# statsmodels

> Statistical models library for Python — use when you need specific model classes (OLS, GLM, mixed models, ARIMA) with detailed diagnostics, residuals, and inference tables for econometrics, time series, and rigorous statistical inference.

**Use case**: Run statistical models with full diagnostics and inference tables

**Canonical URL**: https://agentcookbooks.com/skills/statsmodels/

**Topics**: claude-code, skills, science, data-science

**Trigger phrases**: "run OLS regression", "fit a GLM", "mixed effects model", "ARIMA forecast", "statsmodels regression"

**Source**: [K-Dense AI](https://github.com/K-Dense-AI/scientific-agent-skills/tree/main/scientific-skills/statsmodels)

**License**: MIT

---

## What it does

`statsmodels` is a Claude Code skill from K-Dense AI's [scientific-agent-skills repo](https://github.com/K-Dense-AI/scientific-agent-skills). It turns Claude into a statsmodels expert covering the full range of model classes — OLS, WLS, GLS, GLM (logistic, Poisson, negative binomial), mixed linear models, ARIMA, VAR, GARCH, and nonparametric methods — with emphasis on the diagnostic output: coefficient tables, residual plots, heteroskedasticity tests, and information criteria for model comparison.

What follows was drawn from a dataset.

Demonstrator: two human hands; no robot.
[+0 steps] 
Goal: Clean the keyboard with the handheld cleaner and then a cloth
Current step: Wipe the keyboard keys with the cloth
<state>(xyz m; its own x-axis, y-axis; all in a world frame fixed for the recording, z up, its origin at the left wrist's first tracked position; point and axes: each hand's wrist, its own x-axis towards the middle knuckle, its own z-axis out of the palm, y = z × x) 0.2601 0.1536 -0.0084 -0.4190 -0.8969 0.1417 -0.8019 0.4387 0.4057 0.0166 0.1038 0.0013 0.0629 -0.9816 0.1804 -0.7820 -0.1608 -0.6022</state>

A session produces Python code that fits the model, prints the summary table, and generates diagnostic plots — the complete inference workflow from data to publication-ready coefficient estimates.

## When to use it

Reach for it when:

- You need a full coefficient table with standard errors, t-statistics, p-values, and confidence intervals — not just a prediction
- You're doing time series analysis with ARIMA, SARIMA, or VAR and need model diagnostics (ACF/PACF, Ljung-Box test)
- You need formal statistical inference with model diagnostics: Durbin-Watson, Breusch-Pagan, or VIF for multicollinearity

When *not* to reach for it:

- You need guided test selection and APA-formatted reporting — use `statistical-analysis`
- Bayesian models with MCMC — use `pymc`
- Predictive machine learning pipelines where inference tables aren't the goal — use `scikit-learn`

## Install

Copy the `SKILL.md` from K-Dense AI's [statsmodels folder](https://github.com/K-Dense-AI/scientific-agent-skills/tree/main/scientific-skills/statsmodels) into `.claude/skills/statsmodels/` in your project.

Trigger phrases: "run OLS regression", "fit a GLM", "mixed effects model", "ARIMA forecast".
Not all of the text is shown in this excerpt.